We will assess to what extent the objectives of the EED were achieved. In 2018, we already evaluated certain elements of the Directive; we will not evaluate those elements again. This evaluation will also assess whether the framework of the EED is fit to overcome the remaining market imperfections. This would mean also identifying shortcomings, gaps and weaknesses.
Based on the results of the evaluation, we carry out a forward-looking impact assessment.
The aim of the impact assessment is to know whether and how to change the EED, to address the remaining ambition gap and the higher climate ambition for 2030.

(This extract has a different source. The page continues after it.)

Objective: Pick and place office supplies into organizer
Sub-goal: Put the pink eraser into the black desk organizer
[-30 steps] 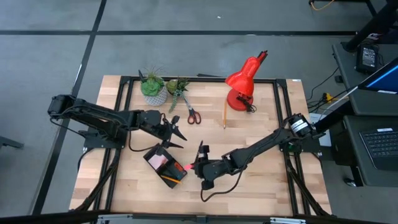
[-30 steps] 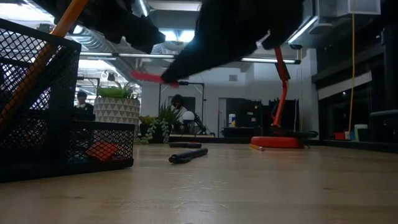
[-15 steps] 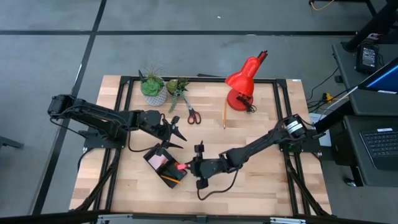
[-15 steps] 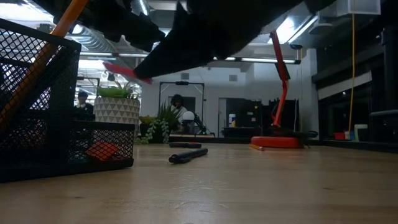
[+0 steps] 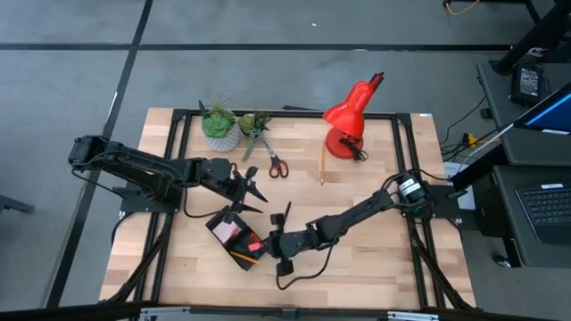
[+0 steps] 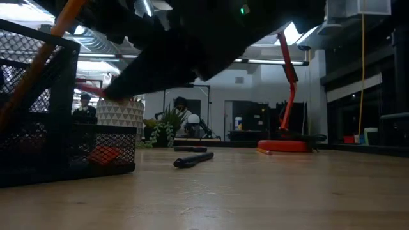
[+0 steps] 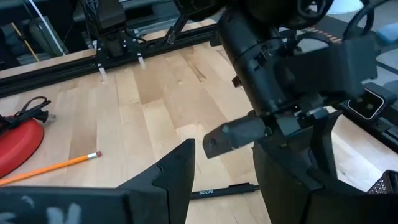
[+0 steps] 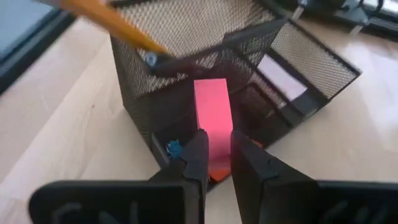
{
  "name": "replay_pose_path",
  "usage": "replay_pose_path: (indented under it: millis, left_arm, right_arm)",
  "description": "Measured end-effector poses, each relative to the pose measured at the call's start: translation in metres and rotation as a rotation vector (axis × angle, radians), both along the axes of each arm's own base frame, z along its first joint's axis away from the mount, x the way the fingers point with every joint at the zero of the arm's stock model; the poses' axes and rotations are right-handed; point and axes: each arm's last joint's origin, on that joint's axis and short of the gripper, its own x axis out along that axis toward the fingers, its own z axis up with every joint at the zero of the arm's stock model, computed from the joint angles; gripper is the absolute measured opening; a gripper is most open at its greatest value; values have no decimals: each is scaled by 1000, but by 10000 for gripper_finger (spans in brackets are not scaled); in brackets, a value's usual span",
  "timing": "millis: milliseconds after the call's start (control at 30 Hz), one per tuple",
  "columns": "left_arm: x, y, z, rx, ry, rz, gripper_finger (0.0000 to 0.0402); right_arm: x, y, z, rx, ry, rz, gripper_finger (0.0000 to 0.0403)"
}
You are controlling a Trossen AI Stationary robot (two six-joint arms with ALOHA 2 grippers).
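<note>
We hold a flat pink rectangular eraser [image 8: 213,118] clamped between the two fingers of our right tool [image 8: 215,149], and its free end juts out ahead of the tool, right at the rim of the black wire-mesh organizer [image 8: 205,37]. From above, the right tool [image 5: 268,242] sits just beside the organizer [image 5: 234,234], with the eraser [image 5: 255,244] over its near edge.

As we judge it, the risk is a release too soon: the eraser looks to straddle the mesh wall, not sit clear inside a compartment, so it could tip outward onto the wooden desk [image 5: 375,259]. Pushing further could also nudge the light organizer or knock the orange pencil [image 8: 106,23] leaning in the tall section just beyond the tool.

Our left tool [image 5: 252,188] waits on the organizer's far side, its fingers spread apart and holding nothing; a reach from it could crowd the right arm.
</note>
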Motion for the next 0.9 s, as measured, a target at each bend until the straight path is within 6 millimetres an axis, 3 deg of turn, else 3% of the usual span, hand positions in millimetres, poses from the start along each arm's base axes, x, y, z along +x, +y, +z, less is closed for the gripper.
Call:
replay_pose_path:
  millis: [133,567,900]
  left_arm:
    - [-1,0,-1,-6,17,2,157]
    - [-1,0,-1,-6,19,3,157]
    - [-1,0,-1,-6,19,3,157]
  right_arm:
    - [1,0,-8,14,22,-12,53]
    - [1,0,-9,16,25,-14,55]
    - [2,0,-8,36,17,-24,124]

Meanwhile, we have organised nine workshops with stakeholders to discuss the different articles of the EED and to hear new ideas for energy efficiency policy.
It is essential for the Commission to receive feedback from many stakeholders, because it is our purpose to make the EED as useful and effective as possible.

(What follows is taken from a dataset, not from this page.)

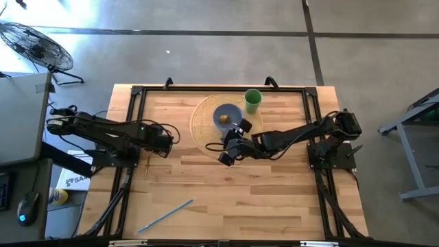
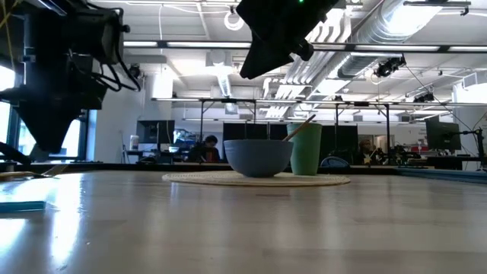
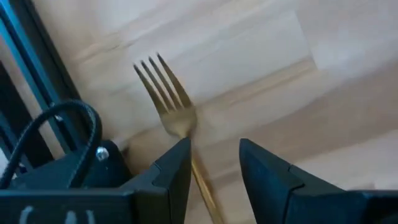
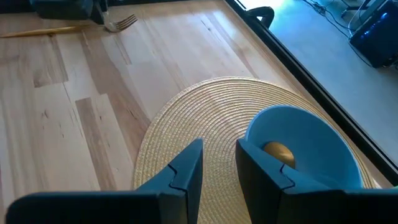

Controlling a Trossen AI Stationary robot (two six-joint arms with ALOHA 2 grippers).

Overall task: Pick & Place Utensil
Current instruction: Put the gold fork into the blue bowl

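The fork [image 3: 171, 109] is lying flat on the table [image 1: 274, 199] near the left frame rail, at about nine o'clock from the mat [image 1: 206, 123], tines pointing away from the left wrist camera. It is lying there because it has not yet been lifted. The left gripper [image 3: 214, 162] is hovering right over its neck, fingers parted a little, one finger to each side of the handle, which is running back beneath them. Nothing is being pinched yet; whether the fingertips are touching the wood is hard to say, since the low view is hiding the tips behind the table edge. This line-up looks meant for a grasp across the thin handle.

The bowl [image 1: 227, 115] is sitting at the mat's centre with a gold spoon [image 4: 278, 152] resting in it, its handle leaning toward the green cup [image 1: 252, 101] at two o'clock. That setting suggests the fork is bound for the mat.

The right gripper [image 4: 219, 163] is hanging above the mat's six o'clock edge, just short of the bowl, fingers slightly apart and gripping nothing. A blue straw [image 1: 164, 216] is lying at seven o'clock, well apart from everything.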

Very soon, we hope to publish the Open Public Consultation. This is an online questionnaire where every EU citizen can provide us with feedback.

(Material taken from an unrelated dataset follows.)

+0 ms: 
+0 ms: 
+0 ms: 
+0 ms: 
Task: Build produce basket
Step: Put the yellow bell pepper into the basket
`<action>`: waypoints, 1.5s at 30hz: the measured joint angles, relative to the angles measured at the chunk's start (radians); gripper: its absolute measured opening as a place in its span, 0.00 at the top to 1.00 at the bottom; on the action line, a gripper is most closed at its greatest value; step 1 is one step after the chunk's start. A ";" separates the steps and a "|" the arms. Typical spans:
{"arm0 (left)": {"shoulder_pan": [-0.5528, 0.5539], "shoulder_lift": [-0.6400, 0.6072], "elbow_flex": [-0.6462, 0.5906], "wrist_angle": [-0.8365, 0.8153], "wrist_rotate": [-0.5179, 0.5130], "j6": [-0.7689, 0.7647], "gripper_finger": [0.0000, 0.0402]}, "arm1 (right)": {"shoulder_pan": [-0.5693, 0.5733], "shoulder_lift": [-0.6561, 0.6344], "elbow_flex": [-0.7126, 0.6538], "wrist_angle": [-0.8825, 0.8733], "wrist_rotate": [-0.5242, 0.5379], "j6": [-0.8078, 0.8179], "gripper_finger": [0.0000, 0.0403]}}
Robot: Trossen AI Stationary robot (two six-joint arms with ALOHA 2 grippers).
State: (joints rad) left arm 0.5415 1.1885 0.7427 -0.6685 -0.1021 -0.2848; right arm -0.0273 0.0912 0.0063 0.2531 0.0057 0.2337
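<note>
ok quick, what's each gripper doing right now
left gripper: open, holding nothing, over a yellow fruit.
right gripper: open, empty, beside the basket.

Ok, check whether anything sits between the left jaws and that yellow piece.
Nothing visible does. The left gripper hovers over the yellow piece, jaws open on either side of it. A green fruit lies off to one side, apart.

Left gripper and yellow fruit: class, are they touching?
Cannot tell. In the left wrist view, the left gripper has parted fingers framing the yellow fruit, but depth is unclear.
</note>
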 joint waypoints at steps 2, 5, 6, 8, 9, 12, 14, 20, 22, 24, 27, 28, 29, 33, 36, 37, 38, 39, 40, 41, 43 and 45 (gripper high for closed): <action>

Once we gathered all elements, we will put them together to create a futureproof EED that will further strengthen the role of energy efficiency as the indispensable element of the EU climate and energy policy.
The full decarbonisation of the European Union by 2050 is an ambitious objective.
The work on energy efficiency substantially contributes to this important goal.
We aim to deliver an even stronger framework to make energy efficiency the first consideration in all decisions related to energy and to allow our society to fully benefit from increased energy efficiency in all sectors.
Claudia Canevari, Head of the unit “Energy Efficiency: Policy and Financing” in the Directorate General for Energy of the European Commission, talks us through the importance of energy efficiency to reach the Green Deal objectives. She is determined to allow the Commission to deliver a reviewed and revised Energy Efficiency Directive (EED). This revised (EED) will work towards closing the gap of the energy efficiency target and bring the EU closer to reaching its climate goals. On top of that, the revised EED will create many jobs and improve people’s health. Ms Canevari is Italian. She has been working for the Commission for nearly 25 years.